Content filtering for the web can be a messy proposition. There are several open source and commercial options available to fit a variety of scenarios. A business may only need to block the most objectionable web sites, while schools may be required by law to follow a more thorough process. This article examines one solution built with only open source pieces: squid, squidGuard, and blacklists.
Squid proxy and cache
The squid server acts as an intermediary between a web browser and web server. As a proxy, it receives a URL request from the browser, connects to the server on behalf of the browser, downloads the content, then provides it to the browser. In addition, it saves the content to disk so it can provide it more quickly to another browser if the same URL is requested in the near future. Generally, this leads to more efficient utilization of an Internet connection and faster response times for web browsers.
A typical hardware setup uses physical two network cards, one connected to the internal network where squid listens for incoming HTTP requests (on the default port 3128), and one connected to the Internet where it downloads content.
Squid is a complex piece of software, but is available for most Linux distributions as a standard package. My production system uses Red Hat Linux and I was able to get squid running with sane defaults by simply installing the RPM and setting a few options in the /etc/squid/squid.conf configuration file:
visible_hostname your-server-name
acl our_networks src 192.168.0.0/16
http_access allow our_networks
http_access deny all
The visible_hostname tells squid the name of the server. The acl is an access control list used in the http_access rule to allow internal clients to connect to squid. For security reasons, it is important to ensure that users outside your network can't use squid. This is achieved by adding a deny rule near the bottom of your configuration.
Tell the browsers
Most web browsers are proxy aware and behave a little differently when they know they are talking to a proxy server. In Firefox 2.0, you enter proxy settings under Tools / Options (Firefox / Preferences on Mac) / Advanced section / Network tab, then click the Settings button under Connection.

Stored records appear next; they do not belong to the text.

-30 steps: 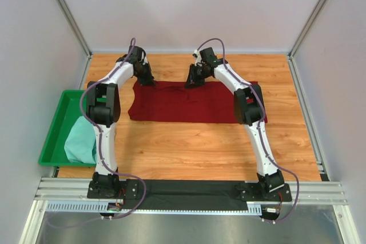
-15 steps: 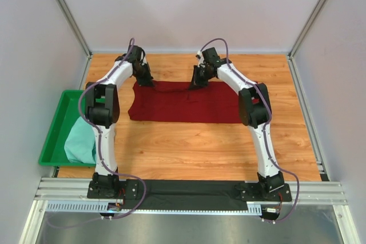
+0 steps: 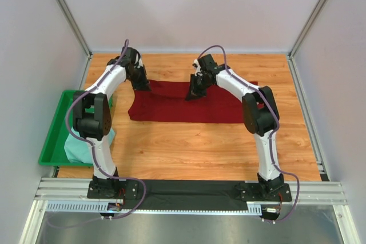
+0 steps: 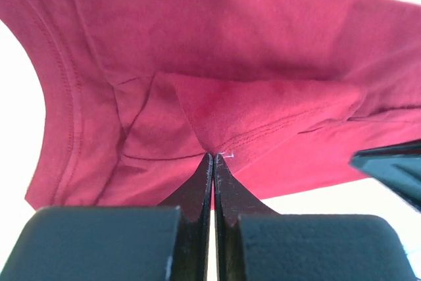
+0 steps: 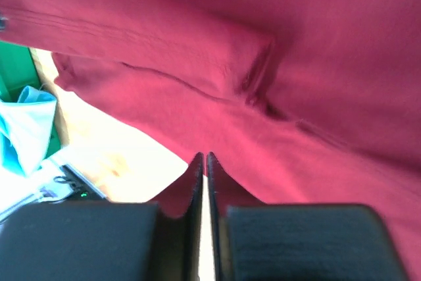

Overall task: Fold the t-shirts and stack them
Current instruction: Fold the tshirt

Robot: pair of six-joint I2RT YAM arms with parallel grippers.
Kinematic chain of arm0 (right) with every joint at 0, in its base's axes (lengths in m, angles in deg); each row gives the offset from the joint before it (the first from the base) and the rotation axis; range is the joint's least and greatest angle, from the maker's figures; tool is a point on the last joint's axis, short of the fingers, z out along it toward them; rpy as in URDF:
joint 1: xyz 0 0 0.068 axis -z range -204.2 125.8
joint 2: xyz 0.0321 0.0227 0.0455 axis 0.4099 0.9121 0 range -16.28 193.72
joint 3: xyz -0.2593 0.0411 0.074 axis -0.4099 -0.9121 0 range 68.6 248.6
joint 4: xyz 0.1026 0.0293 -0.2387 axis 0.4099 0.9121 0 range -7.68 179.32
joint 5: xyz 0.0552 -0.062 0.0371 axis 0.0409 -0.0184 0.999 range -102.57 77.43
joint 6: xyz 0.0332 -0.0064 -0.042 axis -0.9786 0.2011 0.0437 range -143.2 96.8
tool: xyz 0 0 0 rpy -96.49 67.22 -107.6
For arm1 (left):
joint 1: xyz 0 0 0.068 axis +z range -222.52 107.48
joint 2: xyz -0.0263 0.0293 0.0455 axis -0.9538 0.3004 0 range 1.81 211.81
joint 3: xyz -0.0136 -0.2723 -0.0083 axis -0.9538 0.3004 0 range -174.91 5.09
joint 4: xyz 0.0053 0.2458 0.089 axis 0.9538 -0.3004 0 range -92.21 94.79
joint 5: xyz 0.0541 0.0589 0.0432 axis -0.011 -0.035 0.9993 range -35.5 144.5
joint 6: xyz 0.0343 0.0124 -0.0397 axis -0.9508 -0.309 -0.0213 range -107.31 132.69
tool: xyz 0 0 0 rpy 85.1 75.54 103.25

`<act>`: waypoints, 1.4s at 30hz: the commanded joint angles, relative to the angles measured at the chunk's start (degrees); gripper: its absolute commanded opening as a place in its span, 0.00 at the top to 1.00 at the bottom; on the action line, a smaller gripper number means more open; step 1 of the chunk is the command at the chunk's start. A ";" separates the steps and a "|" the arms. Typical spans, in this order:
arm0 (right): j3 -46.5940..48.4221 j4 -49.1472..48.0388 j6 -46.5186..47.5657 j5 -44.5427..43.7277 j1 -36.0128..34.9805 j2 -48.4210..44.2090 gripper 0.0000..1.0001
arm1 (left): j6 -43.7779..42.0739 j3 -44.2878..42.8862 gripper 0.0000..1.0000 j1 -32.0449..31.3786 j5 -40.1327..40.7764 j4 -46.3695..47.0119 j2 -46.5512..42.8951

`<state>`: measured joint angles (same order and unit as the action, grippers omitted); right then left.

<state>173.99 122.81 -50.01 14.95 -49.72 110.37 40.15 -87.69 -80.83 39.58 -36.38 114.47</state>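
Observation:
The maroon t-shirt (image 3: 171, 107) lies spread across the far middle of the wooden table. My left gripper (image 3: 140, 83) is at its far left corner and is shut on a pinched fold of the maroon cloth (image 4: 217, 123), with the cloth bunching at the fingertips. My right gripper (image 3: 193, 93) is over the shirt's far edge near the middle and is shut on a pinch of the maroon cloth (image 5: 263, 116). The mint green t-shirt (image 3: 74, 146) lies crumpled in the green tray, partly hidden by my left arm. It also shows in the right wrist view (image 5: 23, 129).
The bright green plastic tray (image 3: 60, 115) sits at the table's left edge. Grey walls with metal posts enclose the table on three sides. Bare wood lies between the shirt and the arm bases.
My right gripper has moved toward the near side, pulling the shirt's far edge with it. My left arm's elbow has swung left over the tray, and its gripper has shifted slightly left.

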 commanded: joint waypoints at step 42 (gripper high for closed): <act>0.96 -13.42 -17.49 1.91 2.93 7.29 0.68 | -2.77 -4.35 1.00 0.32 -3.63 0.56 5.37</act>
<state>172.30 109.67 -68.07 16.88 -46.98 116.81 38.19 -89.39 -80.77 37.22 -35.85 119.36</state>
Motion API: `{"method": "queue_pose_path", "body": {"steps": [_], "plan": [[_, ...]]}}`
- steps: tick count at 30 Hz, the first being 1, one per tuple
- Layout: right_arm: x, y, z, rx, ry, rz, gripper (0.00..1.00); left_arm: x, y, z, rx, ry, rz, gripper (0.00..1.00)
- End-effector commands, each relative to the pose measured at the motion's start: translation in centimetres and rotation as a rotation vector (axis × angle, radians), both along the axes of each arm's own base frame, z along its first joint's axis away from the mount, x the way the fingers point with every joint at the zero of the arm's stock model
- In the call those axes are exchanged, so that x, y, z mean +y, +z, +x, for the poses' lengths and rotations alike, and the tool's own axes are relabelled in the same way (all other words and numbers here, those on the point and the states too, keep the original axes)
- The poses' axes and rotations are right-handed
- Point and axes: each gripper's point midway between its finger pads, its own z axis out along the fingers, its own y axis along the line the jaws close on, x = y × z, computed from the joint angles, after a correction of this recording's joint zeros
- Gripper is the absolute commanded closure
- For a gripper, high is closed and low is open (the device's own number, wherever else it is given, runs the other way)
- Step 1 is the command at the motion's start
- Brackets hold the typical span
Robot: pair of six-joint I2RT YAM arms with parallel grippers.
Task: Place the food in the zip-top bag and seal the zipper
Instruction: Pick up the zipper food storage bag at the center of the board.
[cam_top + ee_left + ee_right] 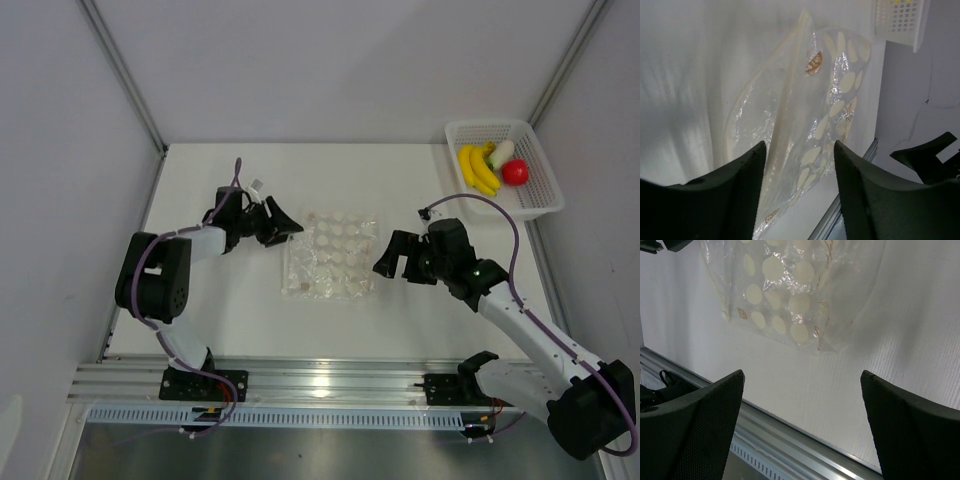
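The clear zip-top bag with whitish dots lies flat on the table's middle, empty. Its zipper shows as a pale strip along the edge facing my left gripper. The yellow banana bunch, red fruit and white radish lie in the white basket at the back right. My left gripper is open and empty just left of the bag's upper left corner; in its wrist view the bag lies between its jaws. My right gripper is open and empty just right of the bag.
The basket's corner also shows in the left wrist view. A metal rail runs along the table's near edge. Frame posts stand at the back corners. Bare white table lies between the bag and the rail.
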Motion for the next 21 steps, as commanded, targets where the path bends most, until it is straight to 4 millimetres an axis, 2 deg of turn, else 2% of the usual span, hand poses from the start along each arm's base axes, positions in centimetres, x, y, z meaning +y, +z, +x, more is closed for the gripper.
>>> {"method": "queue_pose_path", "body": {"steps": [1, 3, 4, 6, 8, 9, 11, 14, 15, 16, 18, 19, 20, 21], "plan": [[0.2, 1.3, 0.8, -0.043, -0.004, 0.008, 0.01, -1.9, 2.1, 0.2, -0.079, -0.08, -0.088, 0.47], [0.3, 1.1, 0.8, -0.037, -0.005, 0.011, 0.0, -2.8, 1.9, -0.1, -0.072, -0.118, -0.088, 0.55], [0.4, 1.2, 0.8, -0.036, -0.003, 0.015, 0.01, -3.1, 1.7, -0.2, -0.07, -0.129, -0.086, 0.66], [0.5, 1.2, 0.8, -0.036, -0.002, 0.017, 0.01, -3.9, 1.6, -0.6, -0.064, -0.151, -0.083, 0.73], [0.5, 1.0, 0.9, -0.033, -0.003, 0.013, 0.0, -4.5, 1.7, -0.8, -0.058, -0.172, -0.091, 0.88], [0.5, 1.1, 0.9, -0.033, -0.005, 0.015, 0.01, -5.1, 1.8, -1.1, -0.059, -0.184, -0.093, 0.99], [0.6, 0.9, 0.9, -0.031, -0.007, 0.006, 0.01, -5.6, 2.2, -1.5, -0.06, -0.195, -0.095, 0.99], [1.3, 0.9, 0.5, -0.042, 0.014, -0.011, 0.01, -7.3, 4.1, -2.5, -0.082, -0.208, -0.068, 0.99], [1.5, 0.9, 0.4, -0.045, 0.023, -0.016, 0.0, -7.6, 3.6, -2.9, -0.058, -0.202, -0.052, 0.99], [1.8, 1.0, 0.2, -0.05, 0.031, -0.022, 0.01, -7.9, 5.1, -3.0, -0.084, -0.188, -0.042, 0.99], [2.1, 1.3, 0.5, -0.073, 0.012, -0.055, 0.01, -8.4, 4.5, -4.2, -0.034, -0.136, 0.06, 0.99], [2.7, 1.4, -0.1, -0.073, 0.03, -0.065, 0.01, -8.6, 6.3, -4.2, -0.055, -0.11, 0.09, 0.99], [3.0, 1.8, -0.1, -0.086, 0.031, -0.069, 0.01, -8.9, 5.3, -6.3, 0.025, -0.112, 0.161, 0.99], [2.9, 1.8, 0.2, -0.096, 0.011, -0.094, 0.02, -8.6, 5.7, -5.7, 0.012, -0.045, 0.23, 0.99]]}}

Once the browser is configured, it should make requests and get responses from squid. Another way to use squid is in transparent proxy mode. Transparent proxies are often used to force web traffic through the proxy regardless of how each browser is configured. Doing so requires some network trickery to hijack outgoing HTTP requests and also requires additional tweaks to squid. Configuring a transparent proxy is beyond the scope of this article, but useful guides are available.
Redirectors
With no additional configuration, squid faithfully fetches and returns each URL requested of it. To filter the content, squid has a feature called a redirector. A redirector is a separate program called by squid that examines the URL and tells squid to either proceed as usual or rewrites the URL so squid returns something else instead. Most often, redirectors rewrite banned URLs, returning the URL of a custom error page that explains why the requested URL was not honored.

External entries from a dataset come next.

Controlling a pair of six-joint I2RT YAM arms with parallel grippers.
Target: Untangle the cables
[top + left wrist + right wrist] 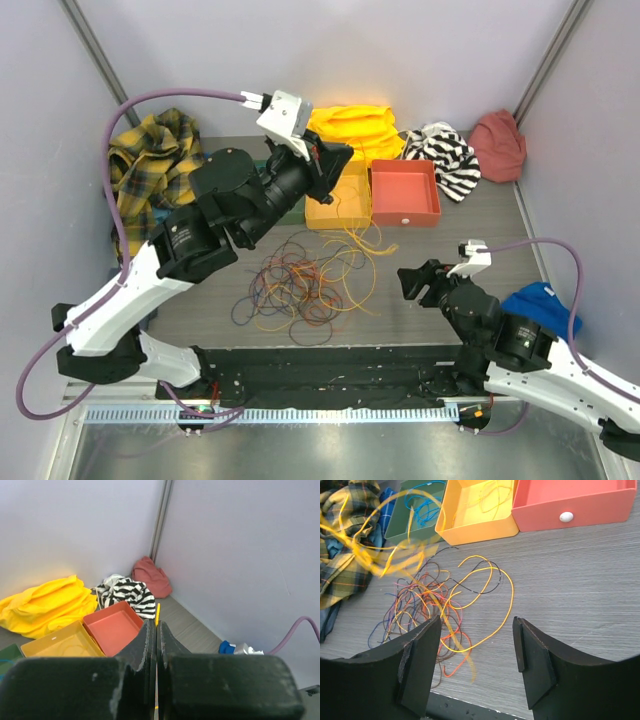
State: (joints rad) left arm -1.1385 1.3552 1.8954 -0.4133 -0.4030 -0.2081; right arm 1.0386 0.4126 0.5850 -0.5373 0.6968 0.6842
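Top external view: left hand (338, 172) up over the yellow tray (325, 215), fingers (145, 645) pressed together on a yellow cable (157, 614). Strands hang from there down to the cables (300, 280), a loose tangle on the desk (450, 240) just in front of that tray. Right hand (415, 280) low, near the tangle's right side, fingers (427, 650) wide apart, gripping nothing. Right wrist view: yellow wire in yellow tray, blue wire in green tray (415, 535).

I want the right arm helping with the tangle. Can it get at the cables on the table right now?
Probably yes: the right gripper is open and faces the cables, with nothing standing between. Only the yellow strands held up by the shut left gripper hang beside the pile.
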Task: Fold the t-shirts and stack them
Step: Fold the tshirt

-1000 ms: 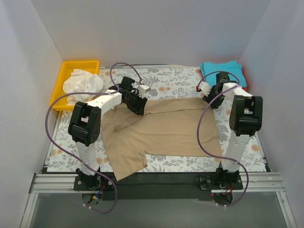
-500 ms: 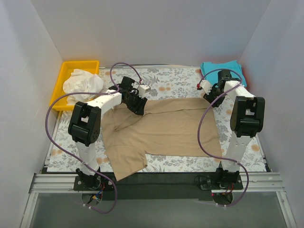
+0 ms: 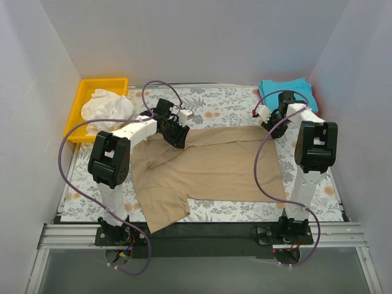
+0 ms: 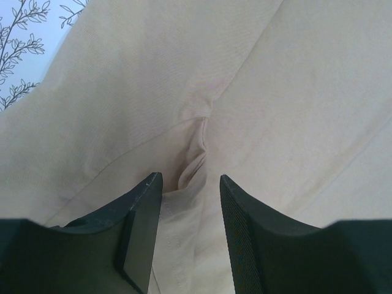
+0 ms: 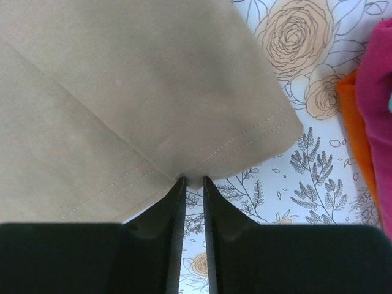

Several third party redirectors have been written, including squirm and squidGuard. Both squirm and squidGuard are C language programs that need to be compiled from source. Squirm operates using regular expression rules, while squidGuard uses a a database of domains/URLs to make decisions. I have not done any performance testing on redirectors, but squidGuard has a reputation for scaling quite well as the size of the blacklist increases. In my experience, squidGuard has performed extremely well on networks up to a thousand users.
Installing squidGuard 1.2.0
The squidGuard redirector is installed using the familiar "configure, make, make install" routine. One requirement that may not be installed on your system is the Berkeley DB library (now owned by Oracle). Berkeley DB is known for its speed and squidGuard uses it to store blacklist domains and URLs.

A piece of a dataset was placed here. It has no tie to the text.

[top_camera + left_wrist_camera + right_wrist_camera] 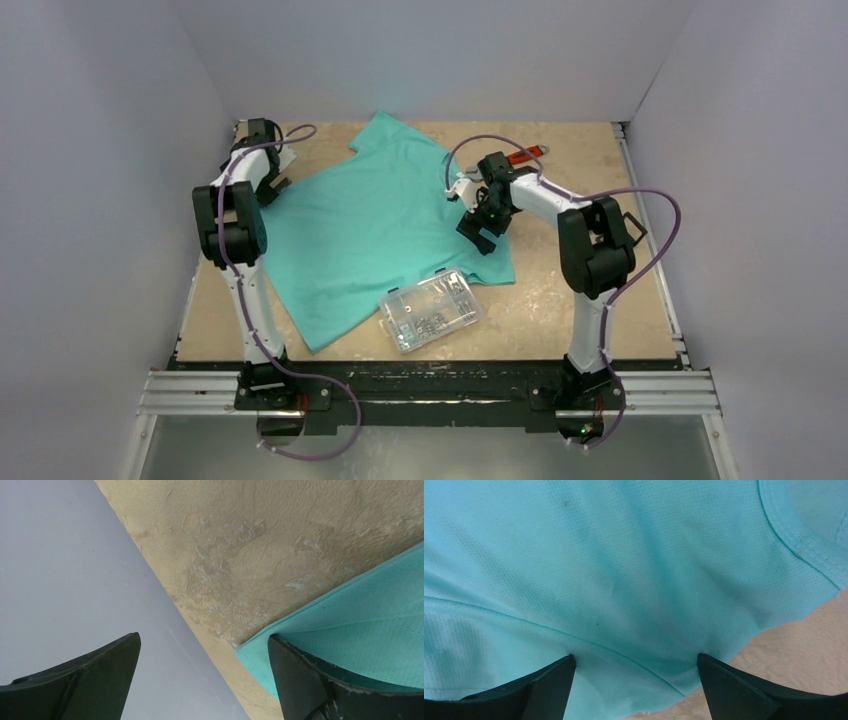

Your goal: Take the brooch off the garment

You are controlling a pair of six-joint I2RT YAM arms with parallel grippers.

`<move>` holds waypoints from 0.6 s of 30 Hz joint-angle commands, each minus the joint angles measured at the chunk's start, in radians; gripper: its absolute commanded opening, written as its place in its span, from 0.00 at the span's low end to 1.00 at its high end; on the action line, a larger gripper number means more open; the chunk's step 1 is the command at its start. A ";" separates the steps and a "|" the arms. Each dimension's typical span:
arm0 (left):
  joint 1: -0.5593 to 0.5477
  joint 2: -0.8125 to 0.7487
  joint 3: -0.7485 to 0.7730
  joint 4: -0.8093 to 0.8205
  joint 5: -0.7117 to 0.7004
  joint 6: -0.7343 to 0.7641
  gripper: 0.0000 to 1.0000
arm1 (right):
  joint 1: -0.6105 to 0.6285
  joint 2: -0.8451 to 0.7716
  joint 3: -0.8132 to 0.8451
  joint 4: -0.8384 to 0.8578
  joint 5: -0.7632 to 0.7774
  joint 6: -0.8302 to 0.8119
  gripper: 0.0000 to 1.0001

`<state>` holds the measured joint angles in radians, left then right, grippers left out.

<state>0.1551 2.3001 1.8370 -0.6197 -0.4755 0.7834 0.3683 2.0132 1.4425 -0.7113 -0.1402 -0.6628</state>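
The brooch is not showing in any view, so I cannot tell where on the shirt it is sitting. The teal T-shirt (370, 230) is lying flat across the middle of the table (560, 300), one sleeve reaching toward the far edge and its hem running toward the near-left corner. The fabric is looking thin, finely perforated and gently rippled, with a stitched seam (499, 612) curving across it and a ribbed band (784, 530) at its right-hand border.

The right gripper (635, 656) is hovering low over the shirt's right side with its jaws spread wide and nothing between them. The left gripper (204, 639) is waiting at the far-left corner beside a sleeve tip, equally wide apart and equally empty.

The worry is that, with no pin in sight, a closing pinch is likely catching bare cloth and hauling the whole shirt up. Nothing is pinning the fabric down (the left arm is off it), so any tug is probably dragging it. A clear parts box (430, 310) is resting on the near hem and could slide along. A red-handled wrench (527, 155) is lying by the far-right corner.
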 commanded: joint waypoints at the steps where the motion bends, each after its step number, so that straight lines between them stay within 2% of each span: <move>1: 0.012 0.037 0.022 -0.010 -0.003 -0.030 1.00 | -0.035 0.064 0.030 0.053 0.082 -0.070 0.96; 9: 0.014 -0.012 -0.002 -0.037 0.028 -0.059 1.00 | -0.043 0.038 0.034 0.052 0.076 -0.109 0.97; 18: 0.012 -0.107 0.068 -0.178 0.148 -0.159 1.00 | -0.045 0.007 0.083 0.065 0.109 -0.108 0.99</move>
<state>0.1623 2.2807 1.8465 -0.7059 -0.4095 0.6987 0.3367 2.0354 1.4914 -0.6884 -0.1085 -0.7319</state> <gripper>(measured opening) 0.998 0.987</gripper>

After running "make install" using the squidGuard source, I discovered that some directories were not created. I manually created the following directories:
/usr/local/squidGuard/ - for configuration files
/usr/local/squidGuard/log/ - for log files
/usr/local/squidGuard/db/ - for blacklist files
Next, I copied the sample configuration file to /usr/local/squidGuard/squidGuard.conf. We'll come back to the squidGuard configuration shortly.
To make squid aware of squidGuard, add these options to /etc/squid.conf:
redirect_program /usr/local/bin/squidGuard -c \
/usr/local/squidGuard/squidGuard.conf
redirect_children 8
redirector_bypass on
The redirect_program option points to the redirector binary and configuration file. The redirect_children option controls how many redirector processes to start. The redirector_bypass option tells squid to ignore the redirector if it becomes unavailable for some reason. If you do not set this option and squidGuard crashes or gets overloaded, squid will quit with a fatal error, perhaps ending all web access.
Using a blacklist
To be effective as a filter, squidGuard needs a list of domains and URLs that should be blocked. Building and maintaining your own blacklist would be require a huge investment in time. Fortunately, you can download a quality list and refresh it as it gets updated. One of the largest and most popular blacklists is maintained by Shalla Security Services.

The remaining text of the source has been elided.